Start of Supplied data

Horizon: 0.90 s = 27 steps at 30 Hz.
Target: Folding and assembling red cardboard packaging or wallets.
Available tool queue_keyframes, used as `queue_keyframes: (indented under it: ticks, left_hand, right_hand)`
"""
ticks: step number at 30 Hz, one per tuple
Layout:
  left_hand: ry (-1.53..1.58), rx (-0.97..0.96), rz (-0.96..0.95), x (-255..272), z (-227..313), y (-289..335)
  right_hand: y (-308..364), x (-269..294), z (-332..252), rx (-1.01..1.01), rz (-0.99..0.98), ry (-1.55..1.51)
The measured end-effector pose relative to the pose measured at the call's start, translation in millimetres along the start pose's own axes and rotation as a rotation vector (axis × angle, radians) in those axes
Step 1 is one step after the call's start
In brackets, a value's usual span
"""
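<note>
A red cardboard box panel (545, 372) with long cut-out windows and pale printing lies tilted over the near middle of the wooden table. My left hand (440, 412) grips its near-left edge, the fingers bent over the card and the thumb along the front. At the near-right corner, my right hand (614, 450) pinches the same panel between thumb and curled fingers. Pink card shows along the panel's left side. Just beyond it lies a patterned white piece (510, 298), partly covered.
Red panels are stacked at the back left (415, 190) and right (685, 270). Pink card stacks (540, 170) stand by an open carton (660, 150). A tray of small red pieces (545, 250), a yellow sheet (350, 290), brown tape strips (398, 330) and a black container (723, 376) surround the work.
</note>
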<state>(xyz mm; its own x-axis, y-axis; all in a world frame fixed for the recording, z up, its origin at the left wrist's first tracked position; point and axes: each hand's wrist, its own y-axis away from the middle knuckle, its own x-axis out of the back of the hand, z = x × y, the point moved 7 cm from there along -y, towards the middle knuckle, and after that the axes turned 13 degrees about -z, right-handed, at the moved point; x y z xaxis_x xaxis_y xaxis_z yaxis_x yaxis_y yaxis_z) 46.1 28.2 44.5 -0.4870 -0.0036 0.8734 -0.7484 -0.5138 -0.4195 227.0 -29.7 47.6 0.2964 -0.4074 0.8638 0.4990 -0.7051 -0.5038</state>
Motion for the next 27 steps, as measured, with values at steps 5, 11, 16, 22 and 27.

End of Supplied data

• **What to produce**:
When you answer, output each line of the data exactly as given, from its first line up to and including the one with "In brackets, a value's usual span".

• **Written answer**:
Horizon: 0.90 s = 27 steps at 30 Hz.
Target: Folding and assembling red cardboard packaging or wallets.
Available tool queue_keyframes, used as `queue_keyframes: (indented under it: ticks, left_hand, right_hand)`
"""
ticks: step number at 30 Hz, one per tuple
Layout:
  left_hand: ry (-1.53..1.58), rx (-0.97..0.96), rz (-0.96..0.95), x (-255..272), z (-227..313), y (-289..335)
  right_hand: y (-308..364), x (-269..294), z (-332..252), rx (-1.01..1.01), rz (-0.99..0.98), ry (-1.55..1.51)
The measured end-effector pose relative to the pose measured at the call's start, translation in millimetres along the start pose's own axes and rotation as a rotation vector (axis × angle, radians) in those axes
Step 1 is one step after the call's start
In brackets, a value's usual span

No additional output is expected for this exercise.